Highlights
- •Docking scores revealed the tightest interaction modes for zuclopenthixol-S1PL (ΔGb -7.96 kcal/mol) and lurasidone-CypD (ΔGb -8.84 kcal/mol) complexes.
- •MD simulations proved the appropriate and stable accommodation of top-ranked drugs inside enzyme binding sites during 100 ns.
- •Binding trajectories indicated that hydroxyethyl piperazine of zuclopenthixol and benzisothiazole of lurasidone flipped inside the binding pocket to interact with adjacent polar and apolar residues.
- •Non-polar hydrophobic interactions played significant role in the stability of drug-enzyme complexes.
- •Lurasidone binding pattern confirmed previous reports on X-ray structures of other norbornane maleimide derivatives as CypD inhibitors.
- •Asn144, Phe102 and Phe155 served as dominant residues in providing stable binding pose of lurasidone through both exo and endo conformations.
- •Although practical outputs are yet to be explored, MD results provide structural basis for S1PL and CypD binding events that are difficult to address experimentally.
Abstract
Multiple sclerosis (MS) is an autoimmune neurodegenerative disease affecting numerous
people worldwide.

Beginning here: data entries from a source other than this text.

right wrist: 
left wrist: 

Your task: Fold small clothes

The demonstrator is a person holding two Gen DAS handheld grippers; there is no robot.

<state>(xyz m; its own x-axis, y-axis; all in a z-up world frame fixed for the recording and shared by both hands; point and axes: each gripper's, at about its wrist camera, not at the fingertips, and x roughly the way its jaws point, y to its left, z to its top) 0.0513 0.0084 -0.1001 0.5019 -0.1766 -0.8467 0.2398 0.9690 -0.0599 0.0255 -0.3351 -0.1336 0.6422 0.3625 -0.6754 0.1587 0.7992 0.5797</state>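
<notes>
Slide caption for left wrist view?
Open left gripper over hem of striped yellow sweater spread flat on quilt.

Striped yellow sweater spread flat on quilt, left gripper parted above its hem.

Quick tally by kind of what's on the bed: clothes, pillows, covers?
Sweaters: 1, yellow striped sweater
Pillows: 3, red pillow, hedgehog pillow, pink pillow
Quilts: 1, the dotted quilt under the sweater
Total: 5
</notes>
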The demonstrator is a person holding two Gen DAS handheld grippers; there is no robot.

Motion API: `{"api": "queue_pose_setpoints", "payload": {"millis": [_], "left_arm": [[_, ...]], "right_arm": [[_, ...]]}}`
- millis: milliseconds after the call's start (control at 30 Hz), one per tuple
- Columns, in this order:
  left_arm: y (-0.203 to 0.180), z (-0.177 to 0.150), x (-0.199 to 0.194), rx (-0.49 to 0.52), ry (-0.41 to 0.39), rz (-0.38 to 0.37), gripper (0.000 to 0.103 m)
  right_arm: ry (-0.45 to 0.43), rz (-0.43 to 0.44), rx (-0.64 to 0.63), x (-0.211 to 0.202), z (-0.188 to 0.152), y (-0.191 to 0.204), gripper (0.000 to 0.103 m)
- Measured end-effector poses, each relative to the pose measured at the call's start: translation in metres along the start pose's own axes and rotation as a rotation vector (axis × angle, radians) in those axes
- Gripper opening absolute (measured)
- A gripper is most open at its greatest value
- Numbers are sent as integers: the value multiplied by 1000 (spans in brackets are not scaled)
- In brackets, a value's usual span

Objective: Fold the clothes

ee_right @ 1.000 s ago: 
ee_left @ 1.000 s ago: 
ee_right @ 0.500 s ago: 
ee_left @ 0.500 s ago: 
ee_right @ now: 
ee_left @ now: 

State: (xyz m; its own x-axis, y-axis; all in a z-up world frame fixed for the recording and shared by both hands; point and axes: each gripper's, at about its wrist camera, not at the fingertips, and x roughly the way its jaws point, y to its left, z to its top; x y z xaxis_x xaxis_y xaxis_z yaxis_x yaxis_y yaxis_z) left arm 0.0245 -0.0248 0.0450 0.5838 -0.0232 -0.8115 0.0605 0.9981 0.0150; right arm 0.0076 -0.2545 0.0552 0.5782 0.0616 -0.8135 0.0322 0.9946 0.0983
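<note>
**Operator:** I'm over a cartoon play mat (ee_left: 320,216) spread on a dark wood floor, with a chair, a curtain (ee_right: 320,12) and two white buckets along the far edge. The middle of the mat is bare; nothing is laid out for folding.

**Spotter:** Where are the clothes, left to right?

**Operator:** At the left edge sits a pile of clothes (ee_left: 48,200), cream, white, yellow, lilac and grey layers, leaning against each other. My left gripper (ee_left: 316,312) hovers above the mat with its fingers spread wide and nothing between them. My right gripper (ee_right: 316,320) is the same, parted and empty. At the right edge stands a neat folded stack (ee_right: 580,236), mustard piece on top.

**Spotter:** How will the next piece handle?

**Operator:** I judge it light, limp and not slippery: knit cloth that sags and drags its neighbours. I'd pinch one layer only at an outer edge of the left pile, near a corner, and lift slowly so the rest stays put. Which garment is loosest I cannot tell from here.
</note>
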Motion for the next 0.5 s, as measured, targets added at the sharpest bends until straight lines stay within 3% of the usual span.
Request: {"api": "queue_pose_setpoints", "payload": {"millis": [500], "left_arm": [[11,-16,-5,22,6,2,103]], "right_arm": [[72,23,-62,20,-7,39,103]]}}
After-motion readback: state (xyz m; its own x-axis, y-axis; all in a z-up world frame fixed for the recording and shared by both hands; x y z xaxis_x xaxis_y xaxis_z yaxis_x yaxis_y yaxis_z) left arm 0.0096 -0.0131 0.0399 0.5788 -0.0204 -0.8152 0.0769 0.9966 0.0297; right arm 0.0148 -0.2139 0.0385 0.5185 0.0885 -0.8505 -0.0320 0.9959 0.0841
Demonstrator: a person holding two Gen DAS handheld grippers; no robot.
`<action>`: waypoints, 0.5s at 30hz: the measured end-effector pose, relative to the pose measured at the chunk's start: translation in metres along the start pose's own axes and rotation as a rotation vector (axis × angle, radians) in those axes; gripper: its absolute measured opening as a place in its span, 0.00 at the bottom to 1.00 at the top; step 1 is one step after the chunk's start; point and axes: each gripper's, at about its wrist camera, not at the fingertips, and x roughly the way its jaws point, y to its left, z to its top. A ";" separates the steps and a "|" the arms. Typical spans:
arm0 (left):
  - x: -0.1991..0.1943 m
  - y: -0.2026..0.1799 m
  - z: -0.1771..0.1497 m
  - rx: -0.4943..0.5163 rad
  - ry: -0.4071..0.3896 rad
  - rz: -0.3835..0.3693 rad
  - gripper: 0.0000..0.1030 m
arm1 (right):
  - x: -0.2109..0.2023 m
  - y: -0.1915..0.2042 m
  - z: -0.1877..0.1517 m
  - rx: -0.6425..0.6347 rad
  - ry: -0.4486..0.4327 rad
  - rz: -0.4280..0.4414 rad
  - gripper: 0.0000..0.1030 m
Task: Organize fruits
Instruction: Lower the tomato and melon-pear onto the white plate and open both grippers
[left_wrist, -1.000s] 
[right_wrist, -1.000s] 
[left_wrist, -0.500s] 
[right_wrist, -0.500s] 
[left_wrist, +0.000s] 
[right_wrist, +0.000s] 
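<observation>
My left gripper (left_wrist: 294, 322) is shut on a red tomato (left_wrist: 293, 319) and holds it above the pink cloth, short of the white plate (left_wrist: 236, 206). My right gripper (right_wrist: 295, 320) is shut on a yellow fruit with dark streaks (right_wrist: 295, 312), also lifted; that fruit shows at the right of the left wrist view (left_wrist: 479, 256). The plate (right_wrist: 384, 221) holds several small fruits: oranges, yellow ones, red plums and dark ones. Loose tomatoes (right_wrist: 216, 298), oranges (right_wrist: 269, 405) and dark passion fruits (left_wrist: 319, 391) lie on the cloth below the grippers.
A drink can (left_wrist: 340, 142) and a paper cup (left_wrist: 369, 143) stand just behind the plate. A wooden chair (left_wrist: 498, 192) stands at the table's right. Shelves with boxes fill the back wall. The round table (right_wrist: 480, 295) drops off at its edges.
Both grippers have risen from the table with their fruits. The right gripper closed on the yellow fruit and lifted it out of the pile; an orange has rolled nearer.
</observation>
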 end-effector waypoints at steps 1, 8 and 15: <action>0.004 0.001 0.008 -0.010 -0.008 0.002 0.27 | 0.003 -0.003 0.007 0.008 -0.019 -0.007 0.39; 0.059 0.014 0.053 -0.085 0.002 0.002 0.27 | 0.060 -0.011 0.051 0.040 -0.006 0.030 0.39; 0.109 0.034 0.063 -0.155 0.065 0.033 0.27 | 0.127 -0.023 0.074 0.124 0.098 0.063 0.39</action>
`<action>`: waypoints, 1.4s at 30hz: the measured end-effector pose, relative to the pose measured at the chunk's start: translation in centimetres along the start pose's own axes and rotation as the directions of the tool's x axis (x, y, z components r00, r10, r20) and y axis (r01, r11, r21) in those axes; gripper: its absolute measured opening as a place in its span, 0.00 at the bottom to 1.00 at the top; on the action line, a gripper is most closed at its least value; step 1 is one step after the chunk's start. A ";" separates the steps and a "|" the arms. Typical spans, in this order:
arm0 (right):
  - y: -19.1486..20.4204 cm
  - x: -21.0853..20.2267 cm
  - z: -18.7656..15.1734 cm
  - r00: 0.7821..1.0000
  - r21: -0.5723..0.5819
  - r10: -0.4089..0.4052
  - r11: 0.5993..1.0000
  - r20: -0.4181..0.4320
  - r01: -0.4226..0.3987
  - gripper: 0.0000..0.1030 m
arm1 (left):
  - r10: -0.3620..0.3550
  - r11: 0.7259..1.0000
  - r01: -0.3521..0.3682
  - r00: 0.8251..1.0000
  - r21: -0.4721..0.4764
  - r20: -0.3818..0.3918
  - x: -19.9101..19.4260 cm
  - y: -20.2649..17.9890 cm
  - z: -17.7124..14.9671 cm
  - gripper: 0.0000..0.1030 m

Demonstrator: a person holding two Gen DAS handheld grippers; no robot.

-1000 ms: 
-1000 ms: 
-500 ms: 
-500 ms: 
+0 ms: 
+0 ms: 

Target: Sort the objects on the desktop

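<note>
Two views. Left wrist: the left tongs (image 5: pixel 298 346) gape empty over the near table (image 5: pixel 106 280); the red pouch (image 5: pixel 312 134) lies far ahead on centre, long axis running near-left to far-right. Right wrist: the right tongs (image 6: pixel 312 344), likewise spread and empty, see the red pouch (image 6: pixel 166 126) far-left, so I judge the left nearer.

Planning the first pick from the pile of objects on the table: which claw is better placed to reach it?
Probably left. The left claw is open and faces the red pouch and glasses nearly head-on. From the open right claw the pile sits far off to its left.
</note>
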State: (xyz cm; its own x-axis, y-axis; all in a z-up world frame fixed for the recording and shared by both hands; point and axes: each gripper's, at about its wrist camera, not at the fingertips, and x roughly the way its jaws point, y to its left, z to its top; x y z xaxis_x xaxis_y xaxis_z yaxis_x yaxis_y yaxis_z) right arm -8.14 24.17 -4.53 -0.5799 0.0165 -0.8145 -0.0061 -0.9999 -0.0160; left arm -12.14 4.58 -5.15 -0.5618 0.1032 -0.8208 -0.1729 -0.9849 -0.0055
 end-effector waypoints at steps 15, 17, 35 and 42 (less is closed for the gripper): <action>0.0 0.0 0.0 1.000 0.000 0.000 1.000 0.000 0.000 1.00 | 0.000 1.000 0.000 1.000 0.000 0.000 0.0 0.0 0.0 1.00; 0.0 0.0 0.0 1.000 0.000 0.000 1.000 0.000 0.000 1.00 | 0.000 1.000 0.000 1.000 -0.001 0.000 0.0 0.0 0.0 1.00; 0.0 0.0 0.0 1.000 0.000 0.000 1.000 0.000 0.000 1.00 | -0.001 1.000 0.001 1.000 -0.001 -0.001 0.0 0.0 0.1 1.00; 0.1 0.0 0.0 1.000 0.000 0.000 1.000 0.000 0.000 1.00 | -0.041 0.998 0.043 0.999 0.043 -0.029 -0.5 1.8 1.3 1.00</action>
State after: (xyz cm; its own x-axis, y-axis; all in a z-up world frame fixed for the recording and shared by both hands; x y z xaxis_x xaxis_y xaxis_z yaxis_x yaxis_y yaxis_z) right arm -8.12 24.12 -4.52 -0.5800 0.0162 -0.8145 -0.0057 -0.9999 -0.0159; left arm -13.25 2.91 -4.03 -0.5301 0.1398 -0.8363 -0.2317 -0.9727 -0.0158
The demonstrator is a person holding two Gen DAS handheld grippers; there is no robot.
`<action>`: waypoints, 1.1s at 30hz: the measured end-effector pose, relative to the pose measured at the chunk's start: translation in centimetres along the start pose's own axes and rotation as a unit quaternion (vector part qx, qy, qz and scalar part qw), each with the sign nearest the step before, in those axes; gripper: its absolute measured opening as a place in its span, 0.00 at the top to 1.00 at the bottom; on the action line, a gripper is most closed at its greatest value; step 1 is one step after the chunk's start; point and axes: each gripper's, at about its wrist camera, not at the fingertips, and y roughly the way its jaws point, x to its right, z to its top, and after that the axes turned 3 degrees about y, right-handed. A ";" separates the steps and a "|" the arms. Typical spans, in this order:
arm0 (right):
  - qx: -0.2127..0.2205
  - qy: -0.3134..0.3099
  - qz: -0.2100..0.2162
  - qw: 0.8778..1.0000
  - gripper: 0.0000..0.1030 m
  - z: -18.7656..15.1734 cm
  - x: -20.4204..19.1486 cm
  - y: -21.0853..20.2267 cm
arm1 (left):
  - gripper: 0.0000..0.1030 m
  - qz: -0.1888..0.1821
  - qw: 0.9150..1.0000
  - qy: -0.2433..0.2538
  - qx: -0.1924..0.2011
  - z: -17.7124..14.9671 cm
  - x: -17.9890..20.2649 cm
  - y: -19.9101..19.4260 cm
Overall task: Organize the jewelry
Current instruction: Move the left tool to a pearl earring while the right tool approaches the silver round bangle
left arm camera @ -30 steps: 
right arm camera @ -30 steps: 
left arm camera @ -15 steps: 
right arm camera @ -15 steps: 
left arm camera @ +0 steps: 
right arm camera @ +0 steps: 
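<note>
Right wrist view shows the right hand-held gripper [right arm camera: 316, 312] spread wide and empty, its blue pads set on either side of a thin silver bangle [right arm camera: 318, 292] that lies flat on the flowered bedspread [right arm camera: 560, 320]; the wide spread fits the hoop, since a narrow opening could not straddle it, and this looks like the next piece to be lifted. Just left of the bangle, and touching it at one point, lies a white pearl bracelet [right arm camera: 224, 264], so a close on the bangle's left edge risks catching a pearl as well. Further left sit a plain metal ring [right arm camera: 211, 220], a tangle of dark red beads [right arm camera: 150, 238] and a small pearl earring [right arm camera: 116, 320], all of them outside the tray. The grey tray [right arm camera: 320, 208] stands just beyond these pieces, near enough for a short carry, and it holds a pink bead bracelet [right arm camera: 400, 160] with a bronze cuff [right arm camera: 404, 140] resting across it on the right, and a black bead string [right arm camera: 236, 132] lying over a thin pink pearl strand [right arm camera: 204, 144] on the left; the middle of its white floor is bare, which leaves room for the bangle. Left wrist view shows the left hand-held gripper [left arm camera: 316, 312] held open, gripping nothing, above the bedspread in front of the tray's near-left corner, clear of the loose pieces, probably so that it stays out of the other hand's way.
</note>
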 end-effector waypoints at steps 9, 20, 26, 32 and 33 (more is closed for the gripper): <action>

While the relapsing subtypes of MS are to some extent treatable,
the disease remains incurable leading to progressive disability. Limited efficacy
of current small molecule drugs necessitates development of efficient and safe MS
medications. Accordingly, drug repurposing is an invaluable strategy that recognizes
new targets for known drugs especially in the field of poorly addressed therapeutic
areas. Current drug discovery necessitates the identification of potential binding
molecules to the intended biomolecular target(s). In this regard, current study was
devoted to in silico repurposing of 263 small molecule CNS drugs to achieve superior
binders to some MS-related targets. On the basis of molecular docking scores, thioxanthene
and benzisothiazole-based antipsychotics could be identified as potential binders
to MS-related enzymes sphingosine-1-phosphate lyase (S1PL) and cyclophilin D (CypD).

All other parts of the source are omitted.